Treat the model as a layer

In Keras, we can use the Model as a layer (the Model phenomenon is a large layer), Sequential classes and Model classes can be used as layers. Just call it functionally like a layer:

y = model(x)
y1, y2 = model_with_multi_inputs_and_outputs([x1, x2])
Copy the code

For example, we deal with a visual model with dual cameras as input (this model can sense depth).
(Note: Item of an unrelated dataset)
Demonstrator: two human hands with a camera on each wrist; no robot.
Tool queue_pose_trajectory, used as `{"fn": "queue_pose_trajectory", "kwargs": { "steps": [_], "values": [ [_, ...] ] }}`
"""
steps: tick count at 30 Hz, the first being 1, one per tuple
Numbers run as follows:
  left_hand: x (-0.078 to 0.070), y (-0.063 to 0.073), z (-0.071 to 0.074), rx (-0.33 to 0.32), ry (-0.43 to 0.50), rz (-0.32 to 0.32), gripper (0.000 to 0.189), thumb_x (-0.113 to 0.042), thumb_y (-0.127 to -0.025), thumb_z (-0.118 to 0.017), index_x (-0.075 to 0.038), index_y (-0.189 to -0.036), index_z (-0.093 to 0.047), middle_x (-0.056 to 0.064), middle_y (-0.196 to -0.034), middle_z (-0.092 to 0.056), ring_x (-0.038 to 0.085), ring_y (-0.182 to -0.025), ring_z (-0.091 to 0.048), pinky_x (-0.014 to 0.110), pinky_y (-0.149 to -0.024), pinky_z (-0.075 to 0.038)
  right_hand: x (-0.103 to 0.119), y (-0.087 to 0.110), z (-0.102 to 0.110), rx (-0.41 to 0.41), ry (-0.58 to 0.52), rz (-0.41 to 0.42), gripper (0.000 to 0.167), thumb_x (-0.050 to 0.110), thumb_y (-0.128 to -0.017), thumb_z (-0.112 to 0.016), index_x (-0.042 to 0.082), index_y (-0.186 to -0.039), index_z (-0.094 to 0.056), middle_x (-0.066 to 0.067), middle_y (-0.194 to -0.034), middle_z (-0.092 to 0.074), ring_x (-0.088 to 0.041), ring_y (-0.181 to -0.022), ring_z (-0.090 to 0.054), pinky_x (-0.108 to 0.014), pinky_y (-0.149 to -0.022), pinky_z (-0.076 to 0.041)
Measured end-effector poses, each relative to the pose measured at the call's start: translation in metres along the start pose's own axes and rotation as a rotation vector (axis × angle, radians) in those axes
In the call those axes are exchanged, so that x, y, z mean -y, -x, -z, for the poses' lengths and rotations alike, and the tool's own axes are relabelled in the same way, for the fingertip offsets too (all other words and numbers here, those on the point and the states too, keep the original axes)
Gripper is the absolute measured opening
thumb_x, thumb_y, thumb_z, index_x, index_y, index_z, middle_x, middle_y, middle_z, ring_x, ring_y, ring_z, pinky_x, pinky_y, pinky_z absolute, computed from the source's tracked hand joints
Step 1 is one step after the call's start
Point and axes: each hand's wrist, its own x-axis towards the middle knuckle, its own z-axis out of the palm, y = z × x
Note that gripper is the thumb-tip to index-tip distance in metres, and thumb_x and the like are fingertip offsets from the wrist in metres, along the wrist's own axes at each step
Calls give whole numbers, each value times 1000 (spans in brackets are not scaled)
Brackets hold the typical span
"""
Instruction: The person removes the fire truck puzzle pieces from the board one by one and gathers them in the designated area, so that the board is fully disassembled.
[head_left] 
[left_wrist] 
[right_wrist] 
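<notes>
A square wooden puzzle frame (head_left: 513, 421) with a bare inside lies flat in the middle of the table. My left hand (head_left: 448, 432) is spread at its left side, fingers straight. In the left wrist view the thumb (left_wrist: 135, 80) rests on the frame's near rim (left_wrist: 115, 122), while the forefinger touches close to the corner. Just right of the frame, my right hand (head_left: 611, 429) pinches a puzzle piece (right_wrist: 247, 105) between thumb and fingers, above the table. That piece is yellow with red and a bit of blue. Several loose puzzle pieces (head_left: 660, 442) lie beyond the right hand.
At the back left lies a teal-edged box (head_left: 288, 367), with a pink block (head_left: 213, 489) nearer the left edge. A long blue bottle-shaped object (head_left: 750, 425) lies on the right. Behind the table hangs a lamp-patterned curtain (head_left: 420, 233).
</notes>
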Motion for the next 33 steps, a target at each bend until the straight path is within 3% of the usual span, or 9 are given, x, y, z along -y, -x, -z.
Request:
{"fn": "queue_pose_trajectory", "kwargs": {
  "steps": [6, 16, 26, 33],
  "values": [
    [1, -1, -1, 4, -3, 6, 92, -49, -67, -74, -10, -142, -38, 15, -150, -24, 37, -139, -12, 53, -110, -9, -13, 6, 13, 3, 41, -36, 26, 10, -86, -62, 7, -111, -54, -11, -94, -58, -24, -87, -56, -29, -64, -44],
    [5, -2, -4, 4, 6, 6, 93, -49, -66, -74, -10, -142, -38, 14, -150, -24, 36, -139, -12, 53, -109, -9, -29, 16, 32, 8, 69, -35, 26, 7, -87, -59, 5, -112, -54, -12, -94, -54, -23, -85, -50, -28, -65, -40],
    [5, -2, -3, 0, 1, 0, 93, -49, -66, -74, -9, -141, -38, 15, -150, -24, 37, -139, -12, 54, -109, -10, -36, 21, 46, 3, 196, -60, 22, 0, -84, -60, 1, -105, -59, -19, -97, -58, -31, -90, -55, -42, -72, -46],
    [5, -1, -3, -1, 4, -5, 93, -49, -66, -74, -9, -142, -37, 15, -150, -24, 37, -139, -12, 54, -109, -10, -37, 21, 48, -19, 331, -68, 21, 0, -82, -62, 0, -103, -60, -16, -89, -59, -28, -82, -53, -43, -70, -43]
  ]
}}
We implement the network using the applications.Xception model as the layer and using the previous method of sharing the layer:

from tensorflow.keras import layers
from tensorflow.keras import Input
from tensorflow.keras import applications

xception_base = applications.Xception(weights=None, include_top=False)

left_input = Input(shape=(250.250.3))
right_input = Input(shape=(250.250.3))

left_features = xception_base(left_input)
right_input = xception_base(right_input)

merged_features = layers.concatenate([left_features, right_input], axis=-1)
Copy the code

conclusion

Using the Keras functional API, it is more flexible to build a complex neural network based on directed acyclic graphs, such as:

  • Multiple input model
  • Multiple output model
  • Residual connection
  • Shared layer weight

These techniques can be used to produce models that are more powerful than simple Sequential neural networks.